Ce que cela signifie pour vous#
- Travailleurs dans des emplois réglementés au niveau fédéral
- Votre syndicat et votre employeur s'appuieraient sur la négociation régulière, la médiation, la conciliation et les processus du CCRI sans que le ministre n'intervienne pour diriger le Conseil.
- Moins de chances d'intervention politique pendant un conflit ; les résultats dépendraient davantage des parties et du Conseil.
- Employeurs dans les secteurs réglementés au niveau fédéral
- Vous ne pourriez pas demander au ministre de renvoyer des questions au CCRI ou de diriger le CCRI. Vous utiliseriez les voies habituelles de demande et d'audience au Conseil.
- La gestion des conflits pourrait sembler plus prévisible, mais vous pourriez avoir moins d'options « dirigées par le ministre » rapides dans des situations tendues.
- Syndicats
- Plus grande assurance que le CCRI fonctionne de manière indépendante du ministre pendant les conflits.
- La stratégie se concentrerait sur la négociation et les processus du Conseil plutôt que sur les renvois ou directions ministériels.
- Grand public et clients des services fédéraux
- Les conflits seraient gérés par les parties et le CCRI sans direction ministérielle.

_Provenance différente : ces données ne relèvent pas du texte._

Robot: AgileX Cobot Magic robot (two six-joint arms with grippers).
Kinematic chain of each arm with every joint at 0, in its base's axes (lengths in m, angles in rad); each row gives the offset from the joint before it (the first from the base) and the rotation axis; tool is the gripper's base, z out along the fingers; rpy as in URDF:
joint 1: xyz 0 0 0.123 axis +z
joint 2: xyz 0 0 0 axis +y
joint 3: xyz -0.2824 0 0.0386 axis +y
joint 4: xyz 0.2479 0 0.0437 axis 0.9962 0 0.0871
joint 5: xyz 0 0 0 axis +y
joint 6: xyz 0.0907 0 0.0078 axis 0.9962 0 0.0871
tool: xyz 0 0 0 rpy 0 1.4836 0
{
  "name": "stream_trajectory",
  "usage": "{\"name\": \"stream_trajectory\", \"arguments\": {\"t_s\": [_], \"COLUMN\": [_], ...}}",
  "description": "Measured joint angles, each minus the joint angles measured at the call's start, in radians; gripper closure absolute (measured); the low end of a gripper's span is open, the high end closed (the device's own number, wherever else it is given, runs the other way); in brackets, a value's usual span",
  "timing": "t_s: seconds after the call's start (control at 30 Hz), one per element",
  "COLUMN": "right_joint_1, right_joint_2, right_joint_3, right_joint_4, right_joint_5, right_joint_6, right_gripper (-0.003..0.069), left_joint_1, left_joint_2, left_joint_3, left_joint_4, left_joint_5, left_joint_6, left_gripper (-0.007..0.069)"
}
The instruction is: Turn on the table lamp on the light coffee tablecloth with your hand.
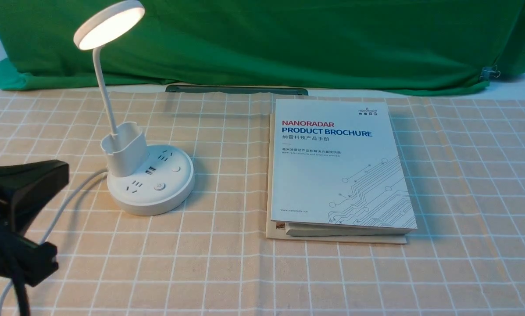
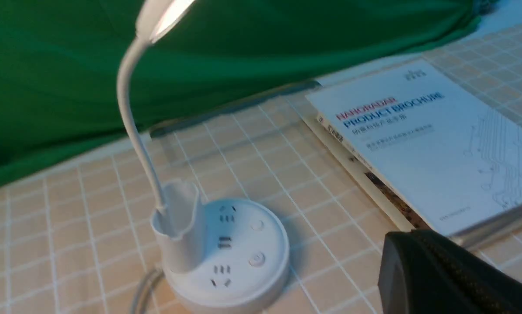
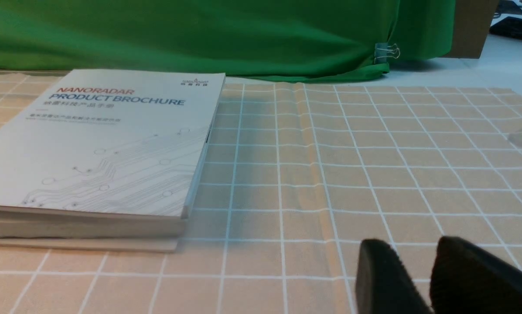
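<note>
White table lamp (image 1: 150, 180), lit, standing on a light coffee tablecloth (image 1: 227, 272) beside a stack of books (image 1: 341, 166).

Front view: the lamp is on the left, its disc head glowing and tilted, its cord (image 1: 71, 199) running past the black left gripper (image 1: 54, 215), which is apart from the base; the books lie right of centre, before a green cloth (image 1: 288, 39). Left wrist view: the lamp and books show again; the left gripper's fingertips appear pressed together, though the edge of the picture cuts them off. Right wrist view: the right gripper (image 3: 422, 244), blurred, has its fingers slightly spread above the tablecloth, holding nothing visible, near the books.
</note>
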Motion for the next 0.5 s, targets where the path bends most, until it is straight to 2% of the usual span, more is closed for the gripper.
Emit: {"name": "stream_trajectory", "arguments": {"t_s": [0.1, 0.2, 0.23, 0.27, 0.37, 0.5], "right_joint_1": [0.000, 0.000, 0.000, 0.000, 0.000, 0.000], "right_joint_2": [0.000, 0.000, 0.000, 0.000, 0.000, -0.001], "right_joint_3": [0.000, 0.000, 0.000, 0.000, 0.000, 0.000], "right_joint_4": [0.000, 0.000, 0.000, 0.000, 0.000, 0.000], "right_joint_5": [0.000, 0.000, 0.000, 0.000, 0.000, 0.000], "right_joint_6": [0.000, 0.000, 0.000, 0.000, 0.000, 0.000], "right_gripper": [0.0419, 0.0419, 0.0419, 0.0419, 0.0419, 0.0419], "left_joint_1": [0.025, 0.120, 0.127, 0.186, 0.267, 0.318], "left_joint_2": [-0.112, -0.249, -0.259, -0.335, -0.451, -0.532], "left_joint_3": [0.103, 0.257, 0.267, 0.349, 0.469, 0.550], "left_joint_4": [0.091, 0.130, 0.132, 0.141, 0.150, 0.154], "left_joint_5": [-0.148, -0.333, -0.349, -0.388, -0.383, -0.299], "left_joint_6": [-0.058, -0.098, -0.102, -0.150, -0.245, -0.295], "left_gripper": [0.0624, 0.0624, 0.0624, 0.0624, 0.0624, 0.0624]}}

Dans certains cas, cela pourrait signifier moins d'interventions politiques rapides pendant des grèves ou des lock-out très médiatisés.
Dépenses#
Impact fiscal estimé : minimal à nul pour le gouvernement fédéral.
- Aucun nouveau programme ou personnel n'est créé.
- Pourrait légèrement réduire le travail administratif lié aux renvois ou directions dirigés par le ministre.
- Tout coût ou économie indirect dépendrait de la fréquence à laquelle le ministre aurait utilisé ces pouvoirs.
Point de vue des partisans#
- Protège l'indépendance du CCRI en supprimant un large pouvoir pour le ministre de le diriger.
- Réduit l'ingérence politique dans les conflits de travail et soutient la négociation collective libre et équitable.
- Clarifie les rôles : le Conseil décide des affaires ; le ministre ne dirige pas les résultats.
- Peut renforcer la confiance dans la résolution des conflits en gardant les décisions entre les mains d'experts neutres plutôt que de bureaux politiques.
Point de vue des opposants#
- Supprime un outil que le ministre pourrait utiliser pour désamorcer ou accélérer le règlement dans des conflits perturbateurs affectant l'économie ou les services essentiels.
- Peut entraîner des conflits plus longs ou plus incertains si des questions urgentes ne peuvent pas être accélérées par le ministre vers le Conseil.
- Limite la flexibilité du gouvernement à répondre rapidement en cas d'urgence sans recourir à des mesures séparées et plus fortes (comme une législation spéciale).
- Pourrait augmenter la pression sur le CCRI et les processus standards, créant possiblement des retards pendant les périodes de pointe.